DIRECTIONS FOR THIS TASK.
Only the lines below between the ones containing "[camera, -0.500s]" and "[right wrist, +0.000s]", inclusive, are to be reproduced, each exactly as it stands.

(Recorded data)
-*-*-

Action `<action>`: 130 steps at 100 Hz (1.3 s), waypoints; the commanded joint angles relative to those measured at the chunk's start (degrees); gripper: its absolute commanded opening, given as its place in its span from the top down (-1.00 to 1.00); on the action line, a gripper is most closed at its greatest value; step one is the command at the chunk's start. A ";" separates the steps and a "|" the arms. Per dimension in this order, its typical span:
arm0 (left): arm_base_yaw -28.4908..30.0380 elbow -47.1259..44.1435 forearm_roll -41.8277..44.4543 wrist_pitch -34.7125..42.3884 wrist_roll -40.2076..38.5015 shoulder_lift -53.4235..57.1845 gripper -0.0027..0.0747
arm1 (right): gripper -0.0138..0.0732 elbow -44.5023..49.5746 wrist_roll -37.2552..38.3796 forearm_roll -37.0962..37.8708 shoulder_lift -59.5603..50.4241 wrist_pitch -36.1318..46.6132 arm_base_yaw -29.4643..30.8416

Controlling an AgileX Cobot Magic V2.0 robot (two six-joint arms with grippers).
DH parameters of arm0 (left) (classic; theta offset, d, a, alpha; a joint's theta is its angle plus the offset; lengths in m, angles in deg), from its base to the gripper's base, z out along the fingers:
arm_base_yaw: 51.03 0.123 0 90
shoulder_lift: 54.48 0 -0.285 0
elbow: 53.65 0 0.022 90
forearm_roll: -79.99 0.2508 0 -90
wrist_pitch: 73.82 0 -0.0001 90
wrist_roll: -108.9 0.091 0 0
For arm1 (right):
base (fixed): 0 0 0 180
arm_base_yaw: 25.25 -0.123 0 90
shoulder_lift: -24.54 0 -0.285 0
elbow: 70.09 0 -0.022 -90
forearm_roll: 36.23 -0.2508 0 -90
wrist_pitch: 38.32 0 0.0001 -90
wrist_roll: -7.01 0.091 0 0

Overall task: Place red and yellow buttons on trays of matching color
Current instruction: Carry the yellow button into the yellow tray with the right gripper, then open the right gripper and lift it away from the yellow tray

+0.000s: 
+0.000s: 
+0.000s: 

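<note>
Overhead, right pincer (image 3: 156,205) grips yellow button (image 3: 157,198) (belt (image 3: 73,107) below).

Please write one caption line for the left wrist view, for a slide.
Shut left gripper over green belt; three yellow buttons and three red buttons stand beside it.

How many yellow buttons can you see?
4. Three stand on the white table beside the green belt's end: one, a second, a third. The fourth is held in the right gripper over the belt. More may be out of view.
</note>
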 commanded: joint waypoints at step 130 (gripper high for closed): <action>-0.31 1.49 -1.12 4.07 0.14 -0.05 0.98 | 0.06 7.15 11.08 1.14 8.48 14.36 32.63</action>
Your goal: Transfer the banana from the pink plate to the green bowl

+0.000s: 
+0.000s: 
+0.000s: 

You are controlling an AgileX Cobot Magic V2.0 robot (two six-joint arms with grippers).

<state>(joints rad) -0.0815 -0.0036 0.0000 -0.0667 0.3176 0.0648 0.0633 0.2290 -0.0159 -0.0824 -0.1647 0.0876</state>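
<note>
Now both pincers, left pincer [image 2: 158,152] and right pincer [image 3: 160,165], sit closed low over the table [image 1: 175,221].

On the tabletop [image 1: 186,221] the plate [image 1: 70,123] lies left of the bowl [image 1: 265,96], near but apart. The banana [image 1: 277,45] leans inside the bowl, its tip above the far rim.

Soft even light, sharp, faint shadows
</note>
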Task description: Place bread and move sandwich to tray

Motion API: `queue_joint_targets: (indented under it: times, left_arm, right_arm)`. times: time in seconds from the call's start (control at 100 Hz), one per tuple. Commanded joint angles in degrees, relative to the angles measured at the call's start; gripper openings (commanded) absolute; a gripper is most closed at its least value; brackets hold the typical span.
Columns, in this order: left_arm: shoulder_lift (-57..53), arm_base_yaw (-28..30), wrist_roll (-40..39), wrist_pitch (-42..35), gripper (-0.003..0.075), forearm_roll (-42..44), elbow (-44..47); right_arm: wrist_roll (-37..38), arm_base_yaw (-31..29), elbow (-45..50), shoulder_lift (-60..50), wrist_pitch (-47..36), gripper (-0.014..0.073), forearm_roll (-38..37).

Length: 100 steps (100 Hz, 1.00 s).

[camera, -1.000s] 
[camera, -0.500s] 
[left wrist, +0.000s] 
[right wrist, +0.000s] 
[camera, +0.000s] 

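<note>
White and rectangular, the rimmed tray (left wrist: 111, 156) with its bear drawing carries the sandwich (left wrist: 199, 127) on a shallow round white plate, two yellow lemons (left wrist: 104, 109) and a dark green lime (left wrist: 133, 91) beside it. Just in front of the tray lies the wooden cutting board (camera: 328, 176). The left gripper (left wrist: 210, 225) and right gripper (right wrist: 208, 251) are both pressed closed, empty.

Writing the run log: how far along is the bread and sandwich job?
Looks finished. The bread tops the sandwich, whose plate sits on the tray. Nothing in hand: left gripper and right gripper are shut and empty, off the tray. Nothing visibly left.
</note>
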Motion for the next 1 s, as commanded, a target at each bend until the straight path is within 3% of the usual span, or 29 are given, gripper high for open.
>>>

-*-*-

ANSWER SECTION.
[camera, -0.500s] 
[left wrist, +0.000s] 
[right wrist, +0.000s] 

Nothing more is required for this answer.